(What you need to do)
Where the lines below hold images, skip those and copy every word exactly.

(Material provided)
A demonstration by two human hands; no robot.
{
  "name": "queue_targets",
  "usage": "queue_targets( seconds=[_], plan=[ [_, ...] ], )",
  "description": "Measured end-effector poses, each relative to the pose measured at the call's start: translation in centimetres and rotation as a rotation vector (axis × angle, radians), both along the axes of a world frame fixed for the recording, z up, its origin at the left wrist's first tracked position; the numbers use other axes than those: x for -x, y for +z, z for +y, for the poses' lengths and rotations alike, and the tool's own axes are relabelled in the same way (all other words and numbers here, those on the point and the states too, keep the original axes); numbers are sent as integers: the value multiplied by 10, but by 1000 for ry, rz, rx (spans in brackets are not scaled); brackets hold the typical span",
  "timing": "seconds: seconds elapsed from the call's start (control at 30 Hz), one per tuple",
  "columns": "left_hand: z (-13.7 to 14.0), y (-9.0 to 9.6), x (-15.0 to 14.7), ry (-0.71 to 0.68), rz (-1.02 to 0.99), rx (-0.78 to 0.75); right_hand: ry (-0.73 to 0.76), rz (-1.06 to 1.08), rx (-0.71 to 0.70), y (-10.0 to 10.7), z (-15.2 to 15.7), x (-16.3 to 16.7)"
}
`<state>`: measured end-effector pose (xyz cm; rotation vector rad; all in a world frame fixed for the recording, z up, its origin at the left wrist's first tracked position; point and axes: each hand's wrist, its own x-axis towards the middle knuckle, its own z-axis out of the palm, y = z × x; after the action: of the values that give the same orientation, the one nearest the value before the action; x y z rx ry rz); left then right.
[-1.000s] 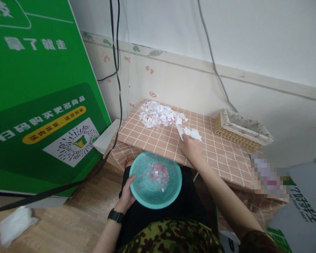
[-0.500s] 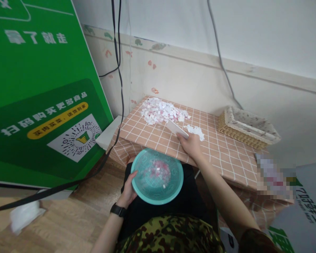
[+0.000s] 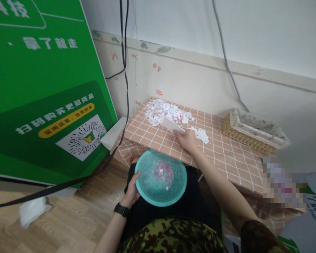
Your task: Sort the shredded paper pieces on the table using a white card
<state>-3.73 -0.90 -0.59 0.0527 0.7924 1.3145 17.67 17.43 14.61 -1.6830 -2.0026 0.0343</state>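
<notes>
My left hand (image 3: 133, 189) grips the left rim of a turquoise plastic colander (image 3: 160, 201), which rests over my lap below the table edge. Pink and white paper scraps (image 3: 163, 173) lie inside it. Over the table, my right hand (image 3: 186, 140) is closed on a flat white card (image 3: 172, 126). The card is tilted, its far end beside a heap of white and pinkish paper scraps (image 3: 165, 110). A smaller pile of white scraps (image 3: 200, 134) lies just behind and to the right of my right hand.
The table has a checked brown cloth (image 3: 147, 134). A lined wicker basket (image 3: 250, 138) stands on its right part, near a blurred-out item. To the left rises a green panel (image 3: 47, 77), with black cables (image 3: 126, 88) hanging in front. A white bag (image 3: 34, 212) lies on the floor.
The whole view has shifted a little, so things appear slightly further right. My right hand with the card has moved slightly left and toward the large heap. My left hand still holds the colander.
</notes>
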Motion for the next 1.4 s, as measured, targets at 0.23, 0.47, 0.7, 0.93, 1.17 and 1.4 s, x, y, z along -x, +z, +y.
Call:
queue_targets(
  seconds=[0.23,0.47,0.7,0.93,1.17,1.4],
  plan=[
    [-2,1,0,16,11,10,49,122,-14,3,5,-5],
    [-3,14,11,121,70,75,319,243,78,8,20,-8],
    [-6,45,32,146,114,62,352,353,132,6,33,-3],
    [-8,67,39,103,120,47,512,390,215,14,13,10],
    [-10,84,34,-91,-22,0,448,316,207,9,-1,20],
    [-14,91,15,-45,-25,-9,551,247,156,8,-35,34]
  ],
)
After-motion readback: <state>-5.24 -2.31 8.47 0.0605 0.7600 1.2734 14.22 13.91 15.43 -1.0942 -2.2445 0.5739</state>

(Output for this task)
A demonstration by two human hands; no robot.
{
  "name": "queue_targets",
  "usage": "queue_targets( seconds=[_], plan=[ [_, ...] ], )",
  "description": "Measured end-effector poses, each relative to the pose measured at the call's start: translation in centimetres and rotation as a rotation vector (axis × angle, radians), both along the axes of a world frame fixed for the recording, z up, its origin at the left wrist's first tracked position; the numbers use other axes than those: x for -x, y for +z, z for +y, for the poses' lengths and rotations alike, and the tool's own axes are relabelled in the same way (all other words and numbers here, those on the point and the states too, keep the original axes); numbers are sent as integers: the value multiplied by 10, but by 1000 for ry, rz, rx (spans in brackets are not scaled); brackets hold the typical span",
  "timing": "seconds: seconds elapsed from the call's start (control at 30 Hz), one per tuple",
  "columns": "left_hand: z (-13.7 to 14.0), y (-9.0 to 9.6), x (-15.0 to 14.7), ry (-0.71 to 0.68), rz (-1.02 to 0.99), rx (-0.78 to 0.75); right_hand: ry (-0.73 to 0.76), rz (-1.06 to 1.08), rx (-0.71 to 0.70), y (-10.0 to 10.7), z (-15.2 to 15.7), x (-16.3 to 16.7)"
}
`<state>`: measured end-effector pose (xyz cm; rotation vector rad; all in a world frame fixed for the recording, z up, its origin at the left wrist's first tracked position; point and axes: each hand's wrist, its own x-axis towards the middle knuckle, its own z-axis out of the palm, y = z × x; after the action: of the values that give the same orientation, the one nearest the value before the action; x y z rx ry rz); left then right.
[-1.000s] 
[-0.500s] 
[+0.000s] 
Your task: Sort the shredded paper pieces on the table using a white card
<state>-3.73 -0.90 -0.59 0.0527 0.7924 1.3145 17.67 17.43 14.61 -1.6830 -2.0026 0.0343</state>
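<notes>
My left hand (image 3: 133, 189) grips the left rim of a turquoise plastic colander (image 3: 160, 201), which rests over my lap below the table edge. Pink and white paper scraps (image 3: 163, 173) lie inside it. Over the table, my right hand (image 3: 186, 140) is closed on a flat white card (image 3: 172, 126). The card is tilted, its far end beside a heap of white and pinkish paper scraps (image 3: 165, 110). A smaller pile of white scraps (image 3: 200, 134) lies just behind and to the right of my right hand.
The table has a checked brown cloth (image 3: 147, 134). A lined wicker basket (image 3: 250, 138) stands on its right part, near a blurred-out item. To the left rises a green panel (image 3: 47, 77), with black cables (image 3: 126, 88) hanging in front. A white bag (image 3: 34, 212) lies on the floor.
The whole view has shifted a little, so things appear slightly further right. My right hand with the card has moved slightly left and toward the large heap. My left hand still holds the colander.
</notes>
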Motion for the next 1.4 s, as measured, targets at 0.23, 0.47, 0.7, 0.93, 1.17 and 1.4 s, x, y, z along -x, +z, +y.
Call:
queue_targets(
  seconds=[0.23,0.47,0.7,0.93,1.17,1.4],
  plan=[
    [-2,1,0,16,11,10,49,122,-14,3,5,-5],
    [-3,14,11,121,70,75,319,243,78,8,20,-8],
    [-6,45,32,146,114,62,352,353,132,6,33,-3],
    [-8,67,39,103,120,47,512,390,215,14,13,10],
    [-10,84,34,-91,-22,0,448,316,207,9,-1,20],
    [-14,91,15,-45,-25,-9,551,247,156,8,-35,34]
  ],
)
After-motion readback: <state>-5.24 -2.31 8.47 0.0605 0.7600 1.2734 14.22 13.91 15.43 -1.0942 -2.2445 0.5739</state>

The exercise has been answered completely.